Egusi Soup
A rich, hearty West African soup made with ground melon seeds, leafy greens, and savory meats—perfect with fufu or rice.
ingredients
- Ground Egusi (melon seeds) or alternatively Toasted seeds: 200 g / 2 cups
- Palm oil: 120 ml / ½ cup
- Beef (cubed): 500 g / 1 lb
- Goat meat (optional): 250 g / ½ lb
- Stockfish or dried fish: 100 g / 3.5 oz
- Ground crayfish: 30 g / 2 tbsp
- Fresh spinach or bitterleaf: 200 g / 7 oz
- Onion (chopped): 100 g / 1 medium
- Fresh tomatoes (optional): 200 g / 2 medium
- Scotch bonnet peppers: 2–3
- Seasoning cubes: 2
- Salt: to taste
- Water or stock: 1 liter / 4 cups
---👩🏽🍳 Step-by-Step Cooking Instructions
1. Prepare proteins: Wash and season beef, goat meat, and stockfish with salt, seasoning cubes, and chopped onions. Boil until tender.
2. Toast egusi: Lightly toast ground egusi in a dry pan for 2–3 minutes to enhance flavor.
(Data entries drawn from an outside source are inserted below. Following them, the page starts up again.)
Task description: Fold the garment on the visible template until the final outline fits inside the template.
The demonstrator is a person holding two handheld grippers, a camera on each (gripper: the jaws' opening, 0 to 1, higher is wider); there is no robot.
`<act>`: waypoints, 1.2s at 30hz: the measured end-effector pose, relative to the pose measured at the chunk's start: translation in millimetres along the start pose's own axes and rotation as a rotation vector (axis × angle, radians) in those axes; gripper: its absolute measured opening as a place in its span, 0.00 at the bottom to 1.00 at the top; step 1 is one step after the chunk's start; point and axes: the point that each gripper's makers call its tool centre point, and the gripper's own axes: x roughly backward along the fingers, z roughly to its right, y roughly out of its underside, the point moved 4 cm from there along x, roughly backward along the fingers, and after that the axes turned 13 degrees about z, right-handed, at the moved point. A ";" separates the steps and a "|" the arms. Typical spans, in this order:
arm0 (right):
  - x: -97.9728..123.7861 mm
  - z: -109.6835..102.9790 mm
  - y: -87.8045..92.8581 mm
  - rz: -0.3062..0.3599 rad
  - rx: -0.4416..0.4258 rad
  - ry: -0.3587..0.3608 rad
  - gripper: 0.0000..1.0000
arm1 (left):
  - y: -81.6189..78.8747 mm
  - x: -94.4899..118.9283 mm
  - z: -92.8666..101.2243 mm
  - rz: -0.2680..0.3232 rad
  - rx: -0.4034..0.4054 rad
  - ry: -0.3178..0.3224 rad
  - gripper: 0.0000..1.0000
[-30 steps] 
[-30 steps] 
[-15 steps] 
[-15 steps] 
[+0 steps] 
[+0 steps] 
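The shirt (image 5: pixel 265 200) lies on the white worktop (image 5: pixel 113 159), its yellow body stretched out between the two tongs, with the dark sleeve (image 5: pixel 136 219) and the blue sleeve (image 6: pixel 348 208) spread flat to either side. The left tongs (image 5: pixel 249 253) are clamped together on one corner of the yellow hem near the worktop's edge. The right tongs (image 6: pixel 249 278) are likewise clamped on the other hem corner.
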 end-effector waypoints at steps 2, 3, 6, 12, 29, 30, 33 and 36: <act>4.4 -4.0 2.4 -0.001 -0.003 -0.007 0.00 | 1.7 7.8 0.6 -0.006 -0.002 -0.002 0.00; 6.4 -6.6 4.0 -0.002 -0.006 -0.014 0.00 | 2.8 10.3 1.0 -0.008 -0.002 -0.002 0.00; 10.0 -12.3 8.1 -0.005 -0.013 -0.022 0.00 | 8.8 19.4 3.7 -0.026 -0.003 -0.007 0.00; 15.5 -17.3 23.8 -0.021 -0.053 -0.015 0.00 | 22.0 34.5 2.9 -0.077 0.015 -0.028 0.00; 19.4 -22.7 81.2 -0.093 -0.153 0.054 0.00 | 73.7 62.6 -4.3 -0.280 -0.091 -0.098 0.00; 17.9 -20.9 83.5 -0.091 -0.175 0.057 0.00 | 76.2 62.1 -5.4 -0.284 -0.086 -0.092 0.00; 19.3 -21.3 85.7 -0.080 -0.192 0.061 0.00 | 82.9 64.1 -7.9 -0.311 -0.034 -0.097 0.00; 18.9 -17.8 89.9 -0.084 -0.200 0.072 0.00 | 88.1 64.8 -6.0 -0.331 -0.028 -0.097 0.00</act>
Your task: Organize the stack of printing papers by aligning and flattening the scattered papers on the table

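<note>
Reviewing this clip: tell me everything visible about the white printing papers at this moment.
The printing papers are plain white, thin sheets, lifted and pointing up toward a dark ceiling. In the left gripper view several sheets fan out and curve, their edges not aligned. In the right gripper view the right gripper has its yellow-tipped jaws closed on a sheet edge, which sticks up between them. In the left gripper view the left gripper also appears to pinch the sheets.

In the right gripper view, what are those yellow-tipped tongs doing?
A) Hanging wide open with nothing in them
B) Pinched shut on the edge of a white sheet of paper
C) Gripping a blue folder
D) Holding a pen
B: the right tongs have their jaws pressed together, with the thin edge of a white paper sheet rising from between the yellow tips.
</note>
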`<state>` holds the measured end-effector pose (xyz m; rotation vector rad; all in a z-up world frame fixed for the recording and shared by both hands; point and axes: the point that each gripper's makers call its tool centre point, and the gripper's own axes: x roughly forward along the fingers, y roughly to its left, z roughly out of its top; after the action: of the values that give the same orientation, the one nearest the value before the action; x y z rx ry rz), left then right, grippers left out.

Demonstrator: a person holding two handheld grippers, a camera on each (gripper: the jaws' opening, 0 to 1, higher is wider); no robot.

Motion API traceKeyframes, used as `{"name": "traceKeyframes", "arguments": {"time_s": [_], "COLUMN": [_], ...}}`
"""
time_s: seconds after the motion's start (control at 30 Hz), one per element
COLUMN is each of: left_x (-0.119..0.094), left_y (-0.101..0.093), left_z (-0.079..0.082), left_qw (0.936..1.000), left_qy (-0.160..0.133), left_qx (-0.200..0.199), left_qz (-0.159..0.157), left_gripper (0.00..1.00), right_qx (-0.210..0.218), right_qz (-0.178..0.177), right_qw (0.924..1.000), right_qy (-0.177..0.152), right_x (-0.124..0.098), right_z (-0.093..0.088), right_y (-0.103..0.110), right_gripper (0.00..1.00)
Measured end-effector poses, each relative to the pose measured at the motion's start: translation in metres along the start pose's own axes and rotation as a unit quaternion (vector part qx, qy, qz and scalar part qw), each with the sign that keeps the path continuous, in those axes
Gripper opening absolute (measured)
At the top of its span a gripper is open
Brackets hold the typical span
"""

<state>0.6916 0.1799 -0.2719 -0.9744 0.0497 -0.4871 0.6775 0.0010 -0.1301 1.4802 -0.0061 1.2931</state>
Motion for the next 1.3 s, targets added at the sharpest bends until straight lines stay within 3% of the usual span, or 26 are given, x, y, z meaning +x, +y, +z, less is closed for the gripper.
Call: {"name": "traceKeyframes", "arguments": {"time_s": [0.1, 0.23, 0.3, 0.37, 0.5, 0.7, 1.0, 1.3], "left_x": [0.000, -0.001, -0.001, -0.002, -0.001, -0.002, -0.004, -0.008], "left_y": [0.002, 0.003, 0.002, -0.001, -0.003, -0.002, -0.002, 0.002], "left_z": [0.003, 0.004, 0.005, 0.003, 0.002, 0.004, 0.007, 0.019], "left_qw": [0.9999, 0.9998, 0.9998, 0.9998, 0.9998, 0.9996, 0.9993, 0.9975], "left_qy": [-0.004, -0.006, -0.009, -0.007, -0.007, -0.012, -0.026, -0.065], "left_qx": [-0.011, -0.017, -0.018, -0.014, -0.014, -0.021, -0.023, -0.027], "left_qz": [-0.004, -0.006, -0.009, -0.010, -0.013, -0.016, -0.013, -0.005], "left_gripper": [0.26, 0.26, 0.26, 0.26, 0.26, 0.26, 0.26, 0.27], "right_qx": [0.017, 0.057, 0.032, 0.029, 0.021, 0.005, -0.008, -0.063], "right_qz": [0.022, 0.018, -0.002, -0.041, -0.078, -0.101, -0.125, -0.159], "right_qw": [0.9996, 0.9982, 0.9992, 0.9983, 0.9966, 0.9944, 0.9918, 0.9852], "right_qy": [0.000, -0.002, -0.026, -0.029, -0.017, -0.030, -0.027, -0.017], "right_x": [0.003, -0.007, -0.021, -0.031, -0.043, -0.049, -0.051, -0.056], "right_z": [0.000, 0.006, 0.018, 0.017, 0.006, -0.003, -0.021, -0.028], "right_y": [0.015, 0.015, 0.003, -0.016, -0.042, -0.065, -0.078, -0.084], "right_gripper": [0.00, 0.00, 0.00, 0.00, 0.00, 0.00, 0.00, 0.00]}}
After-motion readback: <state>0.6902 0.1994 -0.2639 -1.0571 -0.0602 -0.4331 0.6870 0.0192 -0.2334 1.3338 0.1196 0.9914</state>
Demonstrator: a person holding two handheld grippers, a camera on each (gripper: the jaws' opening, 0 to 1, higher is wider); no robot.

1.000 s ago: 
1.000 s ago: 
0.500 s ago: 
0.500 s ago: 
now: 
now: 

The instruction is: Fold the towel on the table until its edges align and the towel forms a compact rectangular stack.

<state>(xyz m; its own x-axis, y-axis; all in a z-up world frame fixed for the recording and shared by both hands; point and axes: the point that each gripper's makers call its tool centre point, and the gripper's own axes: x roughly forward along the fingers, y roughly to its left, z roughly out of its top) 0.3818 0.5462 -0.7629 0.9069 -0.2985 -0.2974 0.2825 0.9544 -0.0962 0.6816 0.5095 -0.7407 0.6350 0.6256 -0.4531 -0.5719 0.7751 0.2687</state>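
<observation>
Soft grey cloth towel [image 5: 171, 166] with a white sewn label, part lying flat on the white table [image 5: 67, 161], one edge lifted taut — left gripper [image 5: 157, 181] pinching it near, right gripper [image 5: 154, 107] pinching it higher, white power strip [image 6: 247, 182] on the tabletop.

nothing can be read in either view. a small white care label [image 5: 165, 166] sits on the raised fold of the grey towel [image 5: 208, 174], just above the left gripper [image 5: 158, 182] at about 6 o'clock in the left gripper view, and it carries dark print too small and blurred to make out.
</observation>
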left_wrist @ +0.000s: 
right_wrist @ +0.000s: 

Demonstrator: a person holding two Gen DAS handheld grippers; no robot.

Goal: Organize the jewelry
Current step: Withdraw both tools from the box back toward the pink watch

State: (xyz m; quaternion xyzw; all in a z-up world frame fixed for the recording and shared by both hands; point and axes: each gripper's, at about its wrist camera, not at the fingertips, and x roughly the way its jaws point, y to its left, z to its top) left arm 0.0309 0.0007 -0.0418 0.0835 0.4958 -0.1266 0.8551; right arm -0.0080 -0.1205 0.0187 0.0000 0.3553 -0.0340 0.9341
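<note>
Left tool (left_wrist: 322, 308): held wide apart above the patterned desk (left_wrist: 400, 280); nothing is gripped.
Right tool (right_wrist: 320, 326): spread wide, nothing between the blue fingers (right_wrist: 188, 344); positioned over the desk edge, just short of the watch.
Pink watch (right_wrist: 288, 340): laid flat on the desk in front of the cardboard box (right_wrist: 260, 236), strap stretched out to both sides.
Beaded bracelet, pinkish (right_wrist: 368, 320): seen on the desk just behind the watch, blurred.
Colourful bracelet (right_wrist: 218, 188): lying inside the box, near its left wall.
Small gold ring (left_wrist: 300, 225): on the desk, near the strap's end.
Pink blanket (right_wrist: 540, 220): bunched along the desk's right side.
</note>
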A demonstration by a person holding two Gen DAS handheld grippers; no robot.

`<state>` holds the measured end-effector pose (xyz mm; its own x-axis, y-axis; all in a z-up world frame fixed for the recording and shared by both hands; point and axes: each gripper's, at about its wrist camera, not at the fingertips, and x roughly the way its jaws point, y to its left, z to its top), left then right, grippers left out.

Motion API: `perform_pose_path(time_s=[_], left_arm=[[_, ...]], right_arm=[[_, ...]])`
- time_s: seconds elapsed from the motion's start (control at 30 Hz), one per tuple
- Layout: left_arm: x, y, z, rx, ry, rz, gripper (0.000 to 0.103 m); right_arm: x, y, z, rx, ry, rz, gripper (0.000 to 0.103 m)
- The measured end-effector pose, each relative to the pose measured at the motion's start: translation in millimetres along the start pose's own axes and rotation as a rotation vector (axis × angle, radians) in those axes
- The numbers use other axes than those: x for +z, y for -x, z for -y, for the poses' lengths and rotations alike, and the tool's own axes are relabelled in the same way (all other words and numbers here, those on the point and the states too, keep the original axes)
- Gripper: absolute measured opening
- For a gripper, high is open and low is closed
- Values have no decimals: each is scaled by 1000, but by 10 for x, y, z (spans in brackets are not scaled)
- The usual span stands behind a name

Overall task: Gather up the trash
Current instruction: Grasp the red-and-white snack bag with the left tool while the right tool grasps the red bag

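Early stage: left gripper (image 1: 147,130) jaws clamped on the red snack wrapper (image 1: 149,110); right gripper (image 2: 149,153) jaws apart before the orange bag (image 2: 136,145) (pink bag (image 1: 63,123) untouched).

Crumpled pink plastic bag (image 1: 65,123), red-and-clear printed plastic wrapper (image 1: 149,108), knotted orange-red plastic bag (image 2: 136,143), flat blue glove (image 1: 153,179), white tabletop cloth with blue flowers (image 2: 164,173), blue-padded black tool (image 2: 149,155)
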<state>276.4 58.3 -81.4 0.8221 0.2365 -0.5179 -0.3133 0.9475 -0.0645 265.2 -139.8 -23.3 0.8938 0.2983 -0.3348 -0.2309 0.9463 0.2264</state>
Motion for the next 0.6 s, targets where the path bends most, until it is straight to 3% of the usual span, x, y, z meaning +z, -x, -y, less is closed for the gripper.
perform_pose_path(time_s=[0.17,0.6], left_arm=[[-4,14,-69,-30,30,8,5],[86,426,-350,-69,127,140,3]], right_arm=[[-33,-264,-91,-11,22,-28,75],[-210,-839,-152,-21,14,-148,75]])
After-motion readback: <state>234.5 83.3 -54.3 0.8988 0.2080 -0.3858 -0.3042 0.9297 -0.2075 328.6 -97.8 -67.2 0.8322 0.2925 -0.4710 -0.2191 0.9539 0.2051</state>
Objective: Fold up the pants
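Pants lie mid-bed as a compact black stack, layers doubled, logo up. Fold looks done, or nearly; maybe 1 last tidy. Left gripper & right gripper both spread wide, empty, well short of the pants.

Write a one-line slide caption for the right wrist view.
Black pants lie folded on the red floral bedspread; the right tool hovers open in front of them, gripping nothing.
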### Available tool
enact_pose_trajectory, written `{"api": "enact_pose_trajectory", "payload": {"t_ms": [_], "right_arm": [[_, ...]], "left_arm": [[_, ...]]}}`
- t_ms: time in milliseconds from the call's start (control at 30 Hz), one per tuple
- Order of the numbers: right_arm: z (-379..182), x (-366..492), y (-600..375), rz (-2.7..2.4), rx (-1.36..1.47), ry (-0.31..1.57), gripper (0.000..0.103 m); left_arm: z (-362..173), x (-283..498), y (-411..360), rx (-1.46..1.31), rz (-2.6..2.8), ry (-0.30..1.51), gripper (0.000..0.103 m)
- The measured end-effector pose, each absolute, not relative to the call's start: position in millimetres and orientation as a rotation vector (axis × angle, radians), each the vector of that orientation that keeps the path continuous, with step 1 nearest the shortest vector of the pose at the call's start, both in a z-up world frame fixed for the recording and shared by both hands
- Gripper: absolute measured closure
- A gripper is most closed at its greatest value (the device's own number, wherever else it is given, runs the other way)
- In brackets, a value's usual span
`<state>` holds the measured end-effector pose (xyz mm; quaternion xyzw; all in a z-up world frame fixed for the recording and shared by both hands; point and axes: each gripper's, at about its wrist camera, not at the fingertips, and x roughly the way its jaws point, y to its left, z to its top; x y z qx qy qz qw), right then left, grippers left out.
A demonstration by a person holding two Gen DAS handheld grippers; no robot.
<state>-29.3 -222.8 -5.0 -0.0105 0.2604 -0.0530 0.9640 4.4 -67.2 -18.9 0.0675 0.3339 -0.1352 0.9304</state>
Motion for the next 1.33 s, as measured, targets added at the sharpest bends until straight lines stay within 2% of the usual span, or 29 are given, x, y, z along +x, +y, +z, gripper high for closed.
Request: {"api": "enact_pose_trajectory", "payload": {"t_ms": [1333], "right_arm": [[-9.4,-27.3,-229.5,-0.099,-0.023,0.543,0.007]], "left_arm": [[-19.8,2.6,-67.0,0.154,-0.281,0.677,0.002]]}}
3. Make egusi paste: Mix toasted egusi with a little water to form a thick paste.
4. Cook base: Heat palm oil in a pot, add onions, peppers, and tomatoes. Fry until aromatic.
5. Add egusi paste: Stir in the egusi paste, cook on low heat for 10 minutes, stirring to avoid burning.
6. Add proteins: Introduce cooked meats, fish, and crayfish. Stir well.
7. Add stock: Pour in reserved meat stock or water. Simmer for 15 minutes.
8. Add greens: Stir in spinach or bitterleaf. Cook for 5 minutes until wilted.
9. Taste & adjust: Add salt or seasoning cubes as needed.
10. Serve hot: Pair with pounded yam, rice, or fufu.
📊 Nutritional Information (per serving)
(Approximate values, based on 6 servings)
- Calories: 420 kcal
- Protein: 28 g
- Fat: 28 g
- Carbohydrates: 15 g
- Fiber: 4 g
- Sodium: 480 mg
💡 Helpful Cooking Tips
- Toasting egusi before cooking enhances its nutty flavor.
- Use bitterleaf for a more traditional taste; spinach gives a milder flavor.
- For thicker soup, add more egusi paste; for lighter soup, increase stock.
- Palm oil gives authentic flavor—avoid substituting with vegetable oil.
- Scotch bonnet peppers add heat; adjust quantity to your spice tolerance.